# Task prompt:
Scan the records below for the line with "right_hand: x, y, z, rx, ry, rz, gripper" and the line with "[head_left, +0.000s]". Repeat those two lines and every line between them exactly, and nothing else.

Items listed in a dataset
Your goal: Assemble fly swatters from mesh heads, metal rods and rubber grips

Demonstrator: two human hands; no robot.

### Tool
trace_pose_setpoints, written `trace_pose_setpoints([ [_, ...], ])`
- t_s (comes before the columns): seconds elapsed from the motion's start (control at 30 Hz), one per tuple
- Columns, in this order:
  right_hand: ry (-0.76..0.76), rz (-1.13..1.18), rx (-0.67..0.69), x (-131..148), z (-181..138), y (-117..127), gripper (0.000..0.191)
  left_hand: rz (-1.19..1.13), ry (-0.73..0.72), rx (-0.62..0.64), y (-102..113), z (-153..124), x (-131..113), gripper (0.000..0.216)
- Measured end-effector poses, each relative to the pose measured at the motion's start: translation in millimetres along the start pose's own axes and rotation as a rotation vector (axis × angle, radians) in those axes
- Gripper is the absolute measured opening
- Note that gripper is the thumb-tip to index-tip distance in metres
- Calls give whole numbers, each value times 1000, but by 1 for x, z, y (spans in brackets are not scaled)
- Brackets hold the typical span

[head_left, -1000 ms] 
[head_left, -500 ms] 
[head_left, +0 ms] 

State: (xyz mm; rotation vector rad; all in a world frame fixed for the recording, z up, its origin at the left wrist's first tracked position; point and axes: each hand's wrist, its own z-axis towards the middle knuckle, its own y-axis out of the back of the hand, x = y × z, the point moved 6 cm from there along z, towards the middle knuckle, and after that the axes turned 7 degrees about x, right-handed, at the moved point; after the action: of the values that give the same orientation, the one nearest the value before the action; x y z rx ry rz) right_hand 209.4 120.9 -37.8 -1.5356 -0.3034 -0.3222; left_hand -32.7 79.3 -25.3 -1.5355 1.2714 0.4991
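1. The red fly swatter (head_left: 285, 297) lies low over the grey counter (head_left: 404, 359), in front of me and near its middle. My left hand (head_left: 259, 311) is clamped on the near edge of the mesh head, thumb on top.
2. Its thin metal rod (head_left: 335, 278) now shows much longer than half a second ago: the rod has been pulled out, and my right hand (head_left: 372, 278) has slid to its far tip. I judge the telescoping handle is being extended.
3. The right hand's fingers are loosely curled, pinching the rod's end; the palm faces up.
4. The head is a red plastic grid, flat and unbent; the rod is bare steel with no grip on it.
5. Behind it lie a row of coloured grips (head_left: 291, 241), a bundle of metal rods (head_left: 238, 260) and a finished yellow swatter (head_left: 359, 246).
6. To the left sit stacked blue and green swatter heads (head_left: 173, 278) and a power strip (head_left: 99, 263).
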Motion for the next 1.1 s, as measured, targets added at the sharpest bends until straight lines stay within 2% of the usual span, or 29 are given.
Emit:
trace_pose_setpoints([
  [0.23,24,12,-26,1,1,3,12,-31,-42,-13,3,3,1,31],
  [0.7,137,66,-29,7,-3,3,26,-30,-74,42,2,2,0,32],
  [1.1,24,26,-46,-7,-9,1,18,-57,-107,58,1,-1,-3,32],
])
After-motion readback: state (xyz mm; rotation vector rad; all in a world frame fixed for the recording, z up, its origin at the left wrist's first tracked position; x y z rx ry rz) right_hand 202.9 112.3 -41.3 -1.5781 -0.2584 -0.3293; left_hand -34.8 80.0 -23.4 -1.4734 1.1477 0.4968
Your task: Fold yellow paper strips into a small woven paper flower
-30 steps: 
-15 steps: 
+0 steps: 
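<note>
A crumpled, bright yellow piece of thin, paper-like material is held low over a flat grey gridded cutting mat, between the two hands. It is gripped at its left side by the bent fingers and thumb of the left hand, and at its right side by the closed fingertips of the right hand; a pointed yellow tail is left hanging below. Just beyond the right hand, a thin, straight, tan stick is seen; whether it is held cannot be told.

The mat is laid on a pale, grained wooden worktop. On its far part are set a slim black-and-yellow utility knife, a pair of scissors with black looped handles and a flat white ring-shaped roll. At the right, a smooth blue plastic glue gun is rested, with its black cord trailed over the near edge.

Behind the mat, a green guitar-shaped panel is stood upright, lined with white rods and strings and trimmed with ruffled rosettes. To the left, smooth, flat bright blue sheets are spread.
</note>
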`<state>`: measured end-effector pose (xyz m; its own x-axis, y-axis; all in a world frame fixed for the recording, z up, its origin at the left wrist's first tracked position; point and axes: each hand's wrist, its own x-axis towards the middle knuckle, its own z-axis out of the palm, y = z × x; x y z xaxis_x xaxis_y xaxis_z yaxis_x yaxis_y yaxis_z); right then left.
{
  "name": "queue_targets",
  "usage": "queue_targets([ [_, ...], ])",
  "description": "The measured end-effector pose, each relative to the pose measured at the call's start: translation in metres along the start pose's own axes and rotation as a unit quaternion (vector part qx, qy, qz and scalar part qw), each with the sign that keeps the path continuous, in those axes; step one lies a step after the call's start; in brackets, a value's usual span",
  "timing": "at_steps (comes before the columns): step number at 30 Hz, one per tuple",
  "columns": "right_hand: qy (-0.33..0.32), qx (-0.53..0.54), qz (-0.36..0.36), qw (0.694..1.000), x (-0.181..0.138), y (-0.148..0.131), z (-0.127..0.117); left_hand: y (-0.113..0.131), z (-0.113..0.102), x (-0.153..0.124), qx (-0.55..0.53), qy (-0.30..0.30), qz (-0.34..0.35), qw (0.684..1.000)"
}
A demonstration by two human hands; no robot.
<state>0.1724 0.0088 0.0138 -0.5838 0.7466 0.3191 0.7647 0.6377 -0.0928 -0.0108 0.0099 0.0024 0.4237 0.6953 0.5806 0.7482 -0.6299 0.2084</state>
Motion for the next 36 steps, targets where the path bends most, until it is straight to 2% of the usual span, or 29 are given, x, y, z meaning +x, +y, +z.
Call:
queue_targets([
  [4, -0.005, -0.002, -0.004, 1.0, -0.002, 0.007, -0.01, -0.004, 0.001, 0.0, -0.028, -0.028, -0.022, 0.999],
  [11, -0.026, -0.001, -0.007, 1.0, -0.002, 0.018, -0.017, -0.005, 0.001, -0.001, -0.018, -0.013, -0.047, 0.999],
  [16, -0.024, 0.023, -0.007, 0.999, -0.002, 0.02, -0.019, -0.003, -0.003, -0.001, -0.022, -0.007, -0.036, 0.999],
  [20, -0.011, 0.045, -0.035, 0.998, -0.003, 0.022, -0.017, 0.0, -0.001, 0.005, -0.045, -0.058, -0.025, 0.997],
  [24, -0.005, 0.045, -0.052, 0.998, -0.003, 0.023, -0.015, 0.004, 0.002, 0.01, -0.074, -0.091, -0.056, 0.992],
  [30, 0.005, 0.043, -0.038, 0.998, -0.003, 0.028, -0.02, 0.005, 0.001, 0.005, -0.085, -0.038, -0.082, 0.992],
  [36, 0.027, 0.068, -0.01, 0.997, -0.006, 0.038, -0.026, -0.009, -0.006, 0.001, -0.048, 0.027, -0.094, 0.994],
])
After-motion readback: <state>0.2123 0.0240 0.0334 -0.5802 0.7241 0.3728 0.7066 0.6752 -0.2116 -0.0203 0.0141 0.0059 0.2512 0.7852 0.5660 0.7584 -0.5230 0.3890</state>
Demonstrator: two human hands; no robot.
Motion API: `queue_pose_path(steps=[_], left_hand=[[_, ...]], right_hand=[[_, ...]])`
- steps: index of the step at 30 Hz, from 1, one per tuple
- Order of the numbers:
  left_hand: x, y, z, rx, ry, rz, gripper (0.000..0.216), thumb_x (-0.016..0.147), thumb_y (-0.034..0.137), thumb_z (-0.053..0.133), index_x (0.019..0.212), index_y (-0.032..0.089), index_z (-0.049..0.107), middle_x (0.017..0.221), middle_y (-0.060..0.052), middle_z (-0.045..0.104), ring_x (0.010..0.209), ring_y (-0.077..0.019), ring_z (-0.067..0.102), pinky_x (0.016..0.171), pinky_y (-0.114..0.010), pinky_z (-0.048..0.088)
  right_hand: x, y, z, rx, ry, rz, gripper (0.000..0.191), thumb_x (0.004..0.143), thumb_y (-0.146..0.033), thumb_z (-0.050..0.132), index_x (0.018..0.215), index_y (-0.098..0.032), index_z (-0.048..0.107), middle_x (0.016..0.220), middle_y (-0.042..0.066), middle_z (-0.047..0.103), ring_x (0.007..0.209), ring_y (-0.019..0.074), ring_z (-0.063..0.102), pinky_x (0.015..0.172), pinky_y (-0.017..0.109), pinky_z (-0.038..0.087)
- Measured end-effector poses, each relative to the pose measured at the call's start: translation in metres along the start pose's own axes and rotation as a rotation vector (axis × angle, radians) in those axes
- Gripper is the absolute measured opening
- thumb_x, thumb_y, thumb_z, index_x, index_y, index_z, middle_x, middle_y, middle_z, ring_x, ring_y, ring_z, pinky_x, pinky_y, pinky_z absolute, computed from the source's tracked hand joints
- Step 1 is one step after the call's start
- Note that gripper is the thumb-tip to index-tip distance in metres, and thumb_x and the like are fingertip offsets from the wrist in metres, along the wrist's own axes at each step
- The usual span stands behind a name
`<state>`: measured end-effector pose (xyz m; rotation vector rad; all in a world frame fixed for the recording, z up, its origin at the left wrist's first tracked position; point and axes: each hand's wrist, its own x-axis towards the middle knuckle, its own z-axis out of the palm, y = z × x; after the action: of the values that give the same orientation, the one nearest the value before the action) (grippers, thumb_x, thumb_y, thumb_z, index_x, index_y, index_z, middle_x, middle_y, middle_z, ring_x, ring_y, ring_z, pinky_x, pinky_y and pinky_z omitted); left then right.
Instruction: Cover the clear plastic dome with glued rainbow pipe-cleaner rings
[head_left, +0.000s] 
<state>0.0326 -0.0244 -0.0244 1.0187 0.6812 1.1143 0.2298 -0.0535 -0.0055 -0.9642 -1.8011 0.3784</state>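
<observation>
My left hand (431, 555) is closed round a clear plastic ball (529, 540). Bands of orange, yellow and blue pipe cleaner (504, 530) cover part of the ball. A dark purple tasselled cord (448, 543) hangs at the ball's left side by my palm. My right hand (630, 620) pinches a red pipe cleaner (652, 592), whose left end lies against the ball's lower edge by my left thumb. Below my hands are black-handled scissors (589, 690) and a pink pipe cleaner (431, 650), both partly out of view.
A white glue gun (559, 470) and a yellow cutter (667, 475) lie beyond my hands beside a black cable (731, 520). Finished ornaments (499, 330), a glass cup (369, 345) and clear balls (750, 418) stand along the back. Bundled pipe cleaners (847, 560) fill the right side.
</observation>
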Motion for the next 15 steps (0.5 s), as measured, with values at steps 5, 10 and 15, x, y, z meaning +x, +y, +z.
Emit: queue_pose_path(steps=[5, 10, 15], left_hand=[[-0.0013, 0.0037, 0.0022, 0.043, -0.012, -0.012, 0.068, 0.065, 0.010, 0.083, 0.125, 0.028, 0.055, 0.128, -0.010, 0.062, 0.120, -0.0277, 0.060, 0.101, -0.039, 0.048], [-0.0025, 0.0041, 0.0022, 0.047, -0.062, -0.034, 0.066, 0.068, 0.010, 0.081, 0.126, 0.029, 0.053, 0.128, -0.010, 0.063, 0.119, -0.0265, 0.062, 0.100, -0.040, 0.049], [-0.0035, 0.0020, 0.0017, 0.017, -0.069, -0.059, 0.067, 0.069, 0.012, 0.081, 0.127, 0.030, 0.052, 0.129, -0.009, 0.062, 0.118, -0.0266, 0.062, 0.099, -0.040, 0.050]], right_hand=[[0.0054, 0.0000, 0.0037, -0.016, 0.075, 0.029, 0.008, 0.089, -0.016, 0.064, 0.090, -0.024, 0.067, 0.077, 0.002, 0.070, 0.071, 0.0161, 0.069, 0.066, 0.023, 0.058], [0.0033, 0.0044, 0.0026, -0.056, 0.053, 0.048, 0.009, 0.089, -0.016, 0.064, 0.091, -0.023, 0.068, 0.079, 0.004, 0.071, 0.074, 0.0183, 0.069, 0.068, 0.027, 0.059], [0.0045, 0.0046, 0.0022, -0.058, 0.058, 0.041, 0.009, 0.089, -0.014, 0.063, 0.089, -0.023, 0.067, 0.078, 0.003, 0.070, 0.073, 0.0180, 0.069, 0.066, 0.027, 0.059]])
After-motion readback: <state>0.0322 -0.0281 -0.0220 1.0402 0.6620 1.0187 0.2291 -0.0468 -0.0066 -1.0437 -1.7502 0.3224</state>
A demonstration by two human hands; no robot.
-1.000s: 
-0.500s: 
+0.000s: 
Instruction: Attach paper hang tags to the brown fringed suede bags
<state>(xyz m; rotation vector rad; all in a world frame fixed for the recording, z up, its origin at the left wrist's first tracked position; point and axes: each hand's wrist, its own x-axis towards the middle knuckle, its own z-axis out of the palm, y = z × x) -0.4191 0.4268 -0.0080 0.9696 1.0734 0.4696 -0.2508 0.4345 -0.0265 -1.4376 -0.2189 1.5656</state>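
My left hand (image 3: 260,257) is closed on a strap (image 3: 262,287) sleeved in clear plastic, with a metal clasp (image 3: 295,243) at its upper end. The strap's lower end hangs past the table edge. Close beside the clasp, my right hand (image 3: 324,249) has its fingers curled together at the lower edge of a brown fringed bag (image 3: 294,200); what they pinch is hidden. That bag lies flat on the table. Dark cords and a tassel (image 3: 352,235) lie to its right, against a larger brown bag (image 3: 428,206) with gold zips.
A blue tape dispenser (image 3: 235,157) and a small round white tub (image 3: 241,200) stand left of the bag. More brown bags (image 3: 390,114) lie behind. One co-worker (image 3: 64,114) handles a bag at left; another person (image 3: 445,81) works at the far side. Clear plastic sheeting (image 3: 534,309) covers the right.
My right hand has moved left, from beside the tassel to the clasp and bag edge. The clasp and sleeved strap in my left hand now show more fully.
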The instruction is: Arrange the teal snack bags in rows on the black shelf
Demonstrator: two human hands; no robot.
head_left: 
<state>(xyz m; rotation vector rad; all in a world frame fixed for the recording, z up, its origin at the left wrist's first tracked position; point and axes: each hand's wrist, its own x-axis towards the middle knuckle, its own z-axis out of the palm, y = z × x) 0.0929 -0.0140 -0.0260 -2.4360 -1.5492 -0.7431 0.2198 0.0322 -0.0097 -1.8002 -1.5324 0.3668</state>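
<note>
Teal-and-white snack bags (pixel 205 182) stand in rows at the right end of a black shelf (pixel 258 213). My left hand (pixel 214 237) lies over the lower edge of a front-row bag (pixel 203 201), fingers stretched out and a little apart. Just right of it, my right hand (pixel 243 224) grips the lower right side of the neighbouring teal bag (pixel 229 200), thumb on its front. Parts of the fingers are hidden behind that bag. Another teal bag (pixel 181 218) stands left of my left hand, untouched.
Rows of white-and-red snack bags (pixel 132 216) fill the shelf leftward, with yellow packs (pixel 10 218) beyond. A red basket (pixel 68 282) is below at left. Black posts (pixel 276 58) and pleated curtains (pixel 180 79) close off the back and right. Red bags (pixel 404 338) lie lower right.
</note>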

# Output of the exercise:
  right_hand: x, y, z, rx, ry, rz, gripper (0.000..0.191), thumb_x (0.004..0.143), thumb_y (-0.146..0.033), thumb_z (-0.050..0.132), index_x (0.018..0.215), index_y (-0.098..0.032), index_z (-0.048..0.107), middle_x (0.016..0.220), middle_y (-0.042..0.066), middle_z (-0.047..0.103), ring_x (0.007..0.209), ring_y (-0.019..0.074), ring_z (-0.063..0.102), pinky_x (0.015..0.172), pinky_y (-0.017..0.109), pinky_z (-0.038..0.087)
- Measured end-effector poses, each relative to the pose measured at the call's start: translation in metres along the start pose's own axes and rotation as a rotation vector (axis × angle, radians) in those axes
- Gripper is the absolute measured opening
- thumb_x, thumb_y, thumb_z, index_x, index_y, index_z, middle_x, middle_y, middle_z, ring_x, ring_y, ring_z, pinky_x, pinky_y, pinky_z absolute, computed from the source's tracked hand joints
- Step 1 is one step after the call's start
- Note that gripper is the thumb-tip to index-tip distance in metres, and thumb_x and the like are fingertip offsets from the wrist in metres, along the wrist's own axes at each step
- The usual span stands behind a name
`<state>`: measured end-effector pose (xyz m; rotation vector rad; all in a world frame fixed for the recording, z up, its origin at the left wrist's first tracked position; point and axes: each hand's wrist, its own x-axis towards the middle knuckle, its own z-axis out of the palm, y = z × x; after the action: of the values that give the same orientation, the one nearest the value before the action) (grippers, thumb_x, thumb_y, thumb_z, index_x, index_y, index_z, middle_x, middle_y, middle_z, ring_x, ring_y, ring_z, pinky_x, pinky_y and pinky_z omitted); left then right.
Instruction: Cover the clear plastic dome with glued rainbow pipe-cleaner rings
[head_left, +0.000s] 

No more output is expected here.